I parked my car, hurried across the playground and bumped into Jimmy Poole. ‘Hello, Jimmy. What are you doing?’ I asked.

‘Ah’m thuckin’ a thweet, Mithter Theffield,’ replied Jimmy. ‘Ith a therbert lemon. Would you like one?’

I recalled my mother telling me never to refuse a present from a child. ‘Yes, please, Jimmy.’ I walked into the entrance hall, popped the sweet into my mouth and, in doing so, broke one of my own school rules.

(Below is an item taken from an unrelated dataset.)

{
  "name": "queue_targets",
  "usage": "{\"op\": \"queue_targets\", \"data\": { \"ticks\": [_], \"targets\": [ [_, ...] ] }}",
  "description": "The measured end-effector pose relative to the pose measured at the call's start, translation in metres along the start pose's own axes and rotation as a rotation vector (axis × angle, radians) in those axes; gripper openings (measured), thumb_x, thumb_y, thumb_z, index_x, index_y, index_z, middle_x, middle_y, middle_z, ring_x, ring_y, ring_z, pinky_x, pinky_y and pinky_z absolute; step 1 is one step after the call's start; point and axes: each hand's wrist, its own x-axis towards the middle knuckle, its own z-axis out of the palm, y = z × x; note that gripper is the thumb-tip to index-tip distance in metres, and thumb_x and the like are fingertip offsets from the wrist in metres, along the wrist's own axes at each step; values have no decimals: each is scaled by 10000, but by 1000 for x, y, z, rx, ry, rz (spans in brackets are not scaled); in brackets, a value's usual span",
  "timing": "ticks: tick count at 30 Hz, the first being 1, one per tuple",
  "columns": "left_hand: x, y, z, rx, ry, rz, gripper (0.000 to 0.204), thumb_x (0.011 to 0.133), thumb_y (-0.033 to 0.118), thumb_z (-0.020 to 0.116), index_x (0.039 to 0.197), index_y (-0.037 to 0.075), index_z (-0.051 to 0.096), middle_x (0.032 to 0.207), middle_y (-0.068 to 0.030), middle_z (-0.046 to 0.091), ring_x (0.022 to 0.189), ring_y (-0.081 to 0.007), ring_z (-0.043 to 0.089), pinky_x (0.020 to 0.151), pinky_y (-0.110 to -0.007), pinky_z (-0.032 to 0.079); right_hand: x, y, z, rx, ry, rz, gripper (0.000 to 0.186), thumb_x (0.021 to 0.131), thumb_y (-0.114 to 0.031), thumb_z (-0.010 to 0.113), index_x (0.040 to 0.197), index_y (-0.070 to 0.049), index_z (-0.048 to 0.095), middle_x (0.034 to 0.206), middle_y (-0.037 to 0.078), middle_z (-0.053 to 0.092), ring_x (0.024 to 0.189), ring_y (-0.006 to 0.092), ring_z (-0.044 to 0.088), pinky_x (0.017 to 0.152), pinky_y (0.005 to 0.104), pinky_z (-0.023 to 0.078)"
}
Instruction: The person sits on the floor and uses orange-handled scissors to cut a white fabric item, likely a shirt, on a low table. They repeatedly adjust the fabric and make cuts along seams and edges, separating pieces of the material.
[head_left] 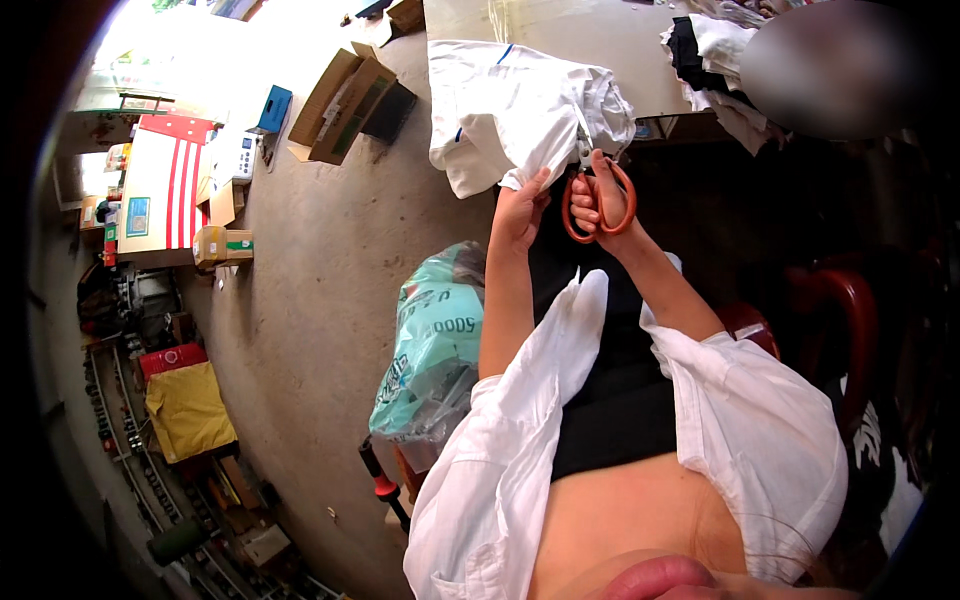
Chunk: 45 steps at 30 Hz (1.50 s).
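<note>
White fabric (500, 110) with short blue marks lies bunched over the near edge of a pale table (640, 30). My left hand (520, 212) pinches its near edge between thumb and fingers. Close beside it, my right hand (600, 200) is closed around a pair of scissors (628, 215) with large orange-red loop handles. Their blades point away from me, up against the fabric's right part. How far the blades are apart is hard to make out. Both forearms come out of loose white sleeves.
A green printed plastic bag (430, 340) stands left of my arm. An open cardboard box (345, 105) is on the floor at the far left. White and black cloth (705, 55) is heaped at the table's right. A dark red chair (850, 320) stands at right.
</note>
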Motion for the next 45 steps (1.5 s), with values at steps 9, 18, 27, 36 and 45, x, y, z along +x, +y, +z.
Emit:
{"op": "queue_targets", "data": {
  "ticks": [9,18,27,36,45],
  "targets": [
    [-19,15,15,-2,-104,-210,239,830,228,656,894,20,558,622,-71,550,439,-178,536,331,-294,419,-8,9,13,-13,-158,98,683,789,-794,291,780,-122,419,678,-6,400,583,147,443,584,283,385],
    [-30,9,11,-27,-139,-64,257,854,157,610,1019,-35,567,804,-101,631,640,-180,613,525,-299,502,-13,-3,14,156,-175,112,677,777,-792,341,745,-123,432,662,1,409,587,139,430,568,257,378],
    [-21,-10,7,-177,-178,-24,355,870,127,587,1190,-5,506,1097,-77,597,957,-194,596,818,-295,476,-12,-31,2,320,-157,144,578,860,-671,390,683,-122,428,569,-47,391,450,67,377,409,182,348],
    [32,135,40,111,123,542,233,856,158,643,1035,17,592,973,-31,596,870,-122,557,785,-261,448,39,-86,81,90,-394,72,711,772,-763,418,891,-64,468,765,16,443,561,114,413,487,222,334],
    [35,107,22,3,156,451,453,811,122,681,1203,-21,504,1128,-67,562,1016,-173,552,859,-304,455,34,-75,68,-100,-447,-65,653,815,-710,423,893,-66,498,748,-3,462,603,96,427,493,206,334]
  ]
}}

Sally was using the phone in the school office. ‘I’m just ringing to check the results and whether or not I need a prescription,’ she said.

It sounded personal so I walked through to the staff-room.

‘ ’Morning, Jack,’ said Anne, adding two more labels
to
the collection box on the staff-room table. The Ragley scout group was saving Golly labels from Robertson’s jam and marmalade jars in order to provide camping equipment and we were all eating vast quantities to support the cause.